Fatal to Ball's claim for declaratory relief is our conclusion, ante, regarding Ball's CLRA claim. Where a trial court has concluded the plaintiff did not state sufficient facts to support a statutory claim and therefore sustained a demurrer as to that claim, a demurrer is also properly sustained as to a claim for declaratory relief which is “wholly derivative” of the statutory claim. (Ochs v. PacifiCare of California (2004) 115 Cal.App.4th 782, 794, 9 Cal.Rptr.3d 734.) As can be seen from the language of the proposed declaratory relief cause of action, quoted ante, it is wholly derivative of the proposed cause of action for violation of the CLRA. The only declaration sought by the cause of action is a judicial declaration that the arbitration provisions of the credit card agreement are illegal and unconscionable, and violate public policy. The CLRA cause of action requests that the enforcement of the arbitration provisions of the credit card agreement be enjoined, because they are unlawful and/or unconscionable.
The judgment is affirmed. Respondents to recover costs on appeal.

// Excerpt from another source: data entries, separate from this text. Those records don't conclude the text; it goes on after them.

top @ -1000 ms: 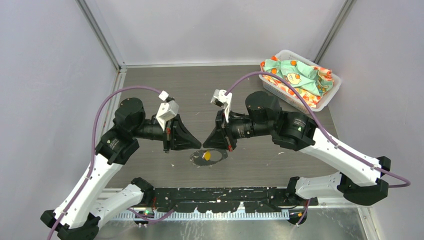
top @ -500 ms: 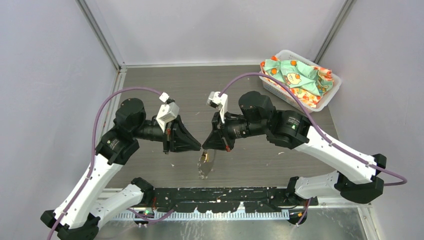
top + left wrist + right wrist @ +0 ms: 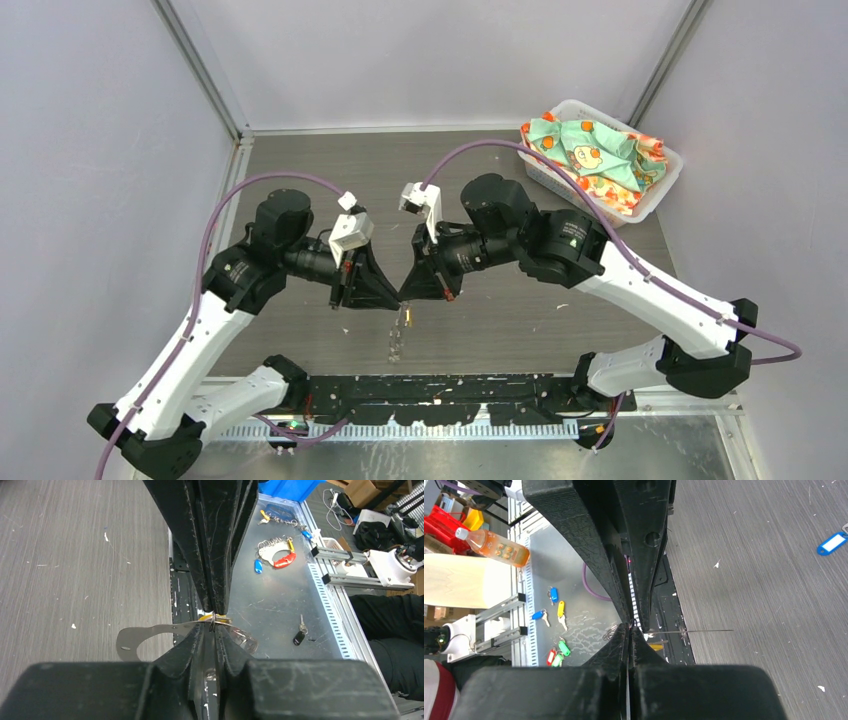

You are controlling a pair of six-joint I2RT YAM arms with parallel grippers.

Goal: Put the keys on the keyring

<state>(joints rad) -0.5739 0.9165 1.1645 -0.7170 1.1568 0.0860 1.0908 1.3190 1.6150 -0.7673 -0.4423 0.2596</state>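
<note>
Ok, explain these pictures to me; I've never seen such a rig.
Two robot arms stand at the near edge of a table. One picture looks down from above; the other two come from wrist cameras. The left hand and right hand meet tip to tip at the keyring, a floppy grey loop hanging below them. The right hand is shut on it; the left's grip is unclear. A yellow-headed key hangs there too. A basket of patterned cloth sits far right.
</note>
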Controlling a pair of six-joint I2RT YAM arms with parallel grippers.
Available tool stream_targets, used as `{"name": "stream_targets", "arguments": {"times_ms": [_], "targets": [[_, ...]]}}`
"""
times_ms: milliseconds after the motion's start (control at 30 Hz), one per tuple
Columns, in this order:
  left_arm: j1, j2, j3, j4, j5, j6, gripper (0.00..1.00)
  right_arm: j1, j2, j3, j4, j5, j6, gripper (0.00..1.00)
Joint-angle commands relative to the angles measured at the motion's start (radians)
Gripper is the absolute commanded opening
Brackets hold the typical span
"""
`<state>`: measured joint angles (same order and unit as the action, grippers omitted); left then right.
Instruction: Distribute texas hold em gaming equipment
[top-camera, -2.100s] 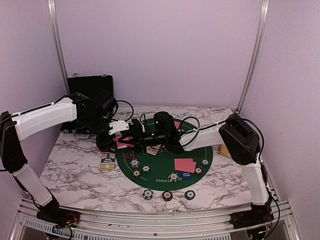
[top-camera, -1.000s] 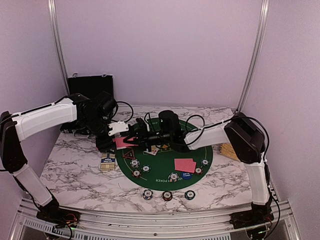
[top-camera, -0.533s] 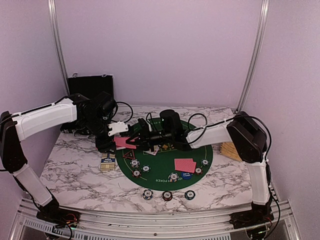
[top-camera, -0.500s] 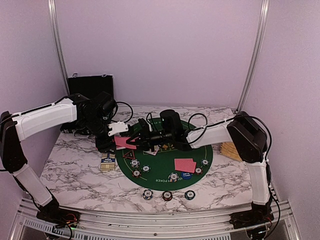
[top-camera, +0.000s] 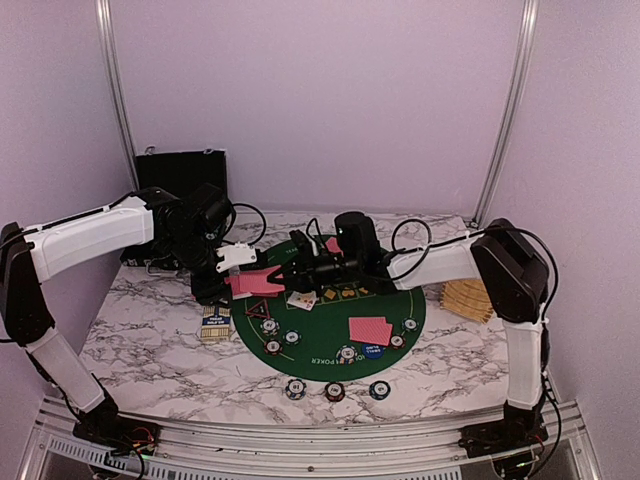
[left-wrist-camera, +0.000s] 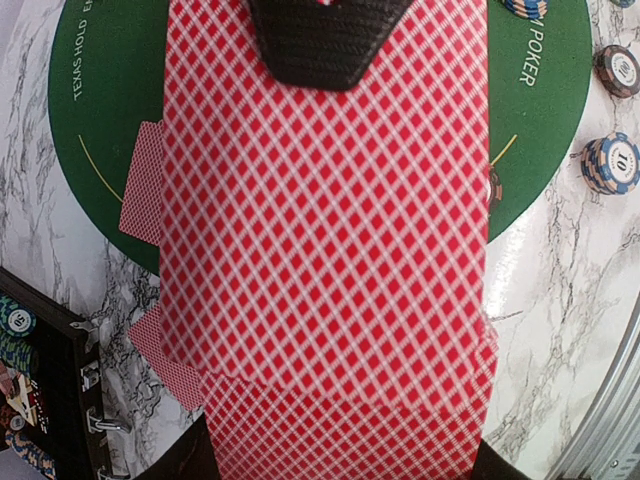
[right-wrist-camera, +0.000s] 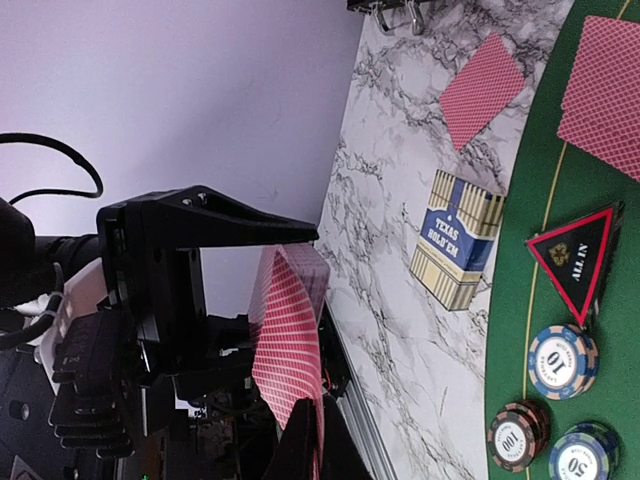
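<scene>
The marbled worktop (top-camera: 150, 340) carries a round green mat (top-camera: 315, 335), and both grippers meet above the mat's left edge. Behind the left gripper (top-camera: 238, 278) sits a black hinged case (top-camera: 180, 165). Far to the right of the right gripper (top-camera: 298, 270) lies a tan slatted wooden piece (top-camera: 468, 298). The left gripper is clamped on a deck of red-backed cards (left-wrist-camera: 320, 250), held above the worktop. The right gripper is closed on the end of one red-backed card (right-wrist-camera: 288, 340) that reaches back to that deck. A blue-and-tan card box (top-camera: 216, 322) lies on the worktop below the left gripper, toward the arm bases. Two face-down cards (top-camera: 370, 329) lie on the mat, right of the right gripper and nearer the bases. Beneath the grippers sit the red-rimmed black triangle (right-wrist-camera: 575, 260) and striped chips (right-wrist-camera: 562, 362). Three more chips (top-camera: 335, 390) line the worktop nearer again to the bases.
</scene>
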<state>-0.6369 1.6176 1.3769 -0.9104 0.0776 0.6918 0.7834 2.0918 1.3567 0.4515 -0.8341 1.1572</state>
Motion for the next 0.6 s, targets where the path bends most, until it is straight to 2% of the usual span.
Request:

1. On September 25, 2006, Ball had filed a motion for leave to file a second amended complaint. The trial court found Ball's declarations submitted with the motion failed to conform to California Rules of Court, former rule 327(a), and denied the motion without prejudice.
2. Bank of America acquired Fleet through a merger on April 1, 2004.
WE CONCUR: RYLAARSDAM, Acting P.J., and O'LEARY, J.